In an era when this is an accurate takedown of the youngest generation of “adults”…


…it helps to remember what your currency of true joy, value, and pleasure is.  Personally, my wealth of happiness comes from simple moments of sharing a positive connection with another person.  Cooperation.  Acting out of mutual benefit with a total, random stranger — just by virtue of you both being good, compassionate humans.  Laughter.  Giving assistance, because they are in need & you are able.  No incentives, no rewards, no competitions — just humanity smiling at itself.

Western society is destination-driven.  A pressure to “get” where you’re “going” — even if you don’t yet know where that is.
This can be confusing, and terrifying.
In part because if I’m so focused on the arrival, I may not get to appreciate all the nuances inherent to the process of traveling, journeying, commuting, wandering, foraging, and any other means of moving about the world as a willing & observant participant.

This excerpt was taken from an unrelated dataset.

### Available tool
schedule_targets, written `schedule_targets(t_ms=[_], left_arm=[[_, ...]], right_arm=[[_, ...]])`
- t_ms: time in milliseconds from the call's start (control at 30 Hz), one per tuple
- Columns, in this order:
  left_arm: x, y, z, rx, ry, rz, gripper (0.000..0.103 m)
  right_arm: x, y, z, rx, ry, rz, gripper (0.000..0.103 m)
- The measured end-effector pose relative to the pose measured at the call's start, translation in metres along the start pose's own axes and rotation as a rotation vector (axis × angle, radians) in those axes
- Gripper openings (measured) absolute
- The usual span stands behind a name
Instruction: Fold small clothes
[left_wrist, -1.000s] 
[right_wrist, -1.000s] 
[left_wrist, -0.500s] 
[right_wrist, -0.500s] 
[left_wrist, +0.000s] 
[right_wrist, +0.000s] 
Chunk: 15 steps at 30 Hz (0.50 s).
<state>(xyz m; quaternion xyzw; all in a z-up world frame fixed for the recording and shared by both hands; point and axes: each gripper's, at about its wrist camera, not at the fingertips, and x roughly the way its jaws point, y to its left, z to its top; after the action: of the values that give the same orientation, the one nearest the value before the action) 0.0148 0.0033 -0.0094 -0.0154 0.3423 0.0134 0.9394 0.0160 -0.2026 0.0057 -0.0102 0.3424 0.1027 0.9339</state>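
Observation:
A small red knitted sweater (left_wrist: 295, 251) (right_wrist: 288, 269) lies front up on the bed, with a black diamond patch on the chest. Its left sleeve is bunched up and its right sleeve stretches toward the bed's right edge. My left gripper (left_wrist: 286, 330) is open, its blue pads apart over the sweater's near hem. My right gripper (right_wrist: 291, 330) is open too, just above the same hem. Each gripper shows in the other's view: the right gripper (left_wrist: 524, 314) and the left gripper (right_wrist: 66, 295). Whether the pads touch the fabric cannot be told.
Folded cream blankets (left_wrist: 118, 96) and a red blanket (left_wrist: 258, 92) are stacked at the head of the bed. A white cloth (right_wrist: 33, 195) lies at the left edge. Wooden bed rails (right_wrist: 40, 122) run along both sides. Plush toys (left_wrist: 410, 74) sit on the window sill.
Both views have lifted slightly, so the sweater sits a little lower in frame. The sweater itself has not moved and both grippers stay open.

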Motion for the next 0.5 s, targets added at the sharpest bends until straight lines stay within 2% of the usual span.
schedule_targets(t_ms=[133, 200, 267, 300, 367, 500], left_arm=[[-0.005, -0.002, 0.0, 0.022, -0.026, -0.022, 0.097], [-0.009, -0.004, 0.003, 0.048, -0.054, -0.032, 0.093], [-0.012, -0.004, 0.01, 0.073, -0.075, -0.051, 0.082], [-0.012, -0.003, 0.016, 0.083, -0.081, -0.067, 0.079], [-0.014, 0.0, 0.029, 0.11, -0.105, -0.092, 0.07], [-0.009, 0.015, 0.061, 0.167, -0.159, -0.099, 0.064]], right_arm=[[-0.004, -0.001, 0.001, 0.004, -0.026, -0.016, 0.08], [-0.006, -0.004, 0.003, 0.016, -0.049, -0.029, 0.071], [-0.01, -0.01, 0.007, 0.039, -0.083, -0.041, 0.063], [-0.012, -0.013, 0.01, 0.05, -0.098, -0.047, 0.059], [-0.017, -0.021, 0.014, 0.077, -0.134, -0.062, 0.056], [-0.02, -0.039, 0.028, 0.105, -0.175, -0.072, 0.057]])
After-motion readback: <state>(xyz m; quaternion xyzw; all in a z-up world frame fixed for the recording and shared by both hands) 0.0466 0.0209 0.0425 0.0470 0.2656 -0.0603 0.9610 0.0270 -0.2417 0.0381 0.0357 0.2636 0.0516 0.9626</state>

I don’t know that I’ve heard a great number of peers ever clamoring to be career garbage collectors.  The life of a sanitation worker is not so glamorous, nor highly sought-after.
But yet the service is needed, and people make a living filling the role.
Can those sort of people be happy?

Of course they can.  Maybe they even know a deeper happiness than the rest of us.  Aimlessly browsing the interwebs from deep in the couch yesterday, I came across this touching animated interview with two old pals who had worked for the city all their lives.  And it seemed so obvious to them: making the most of life means sharing the little moments with others, because we’re all in this together; why does everything need to be a big damn hurry?

Sanitation workers Angelo Bruno and Eddie Nieves worked together for nearly ten years on the same garbage route in Manhattan’s West Village and became fixtures in the community. After 31 years on the job, Angelo retired. At StoryCorps, he talked with Eddie about the unexpected lessons he learned along the way and what he still misses about the job.

If you can internalize the richness of insights discovered along the journey…suddenly, you may find that the destination is not so terribly important.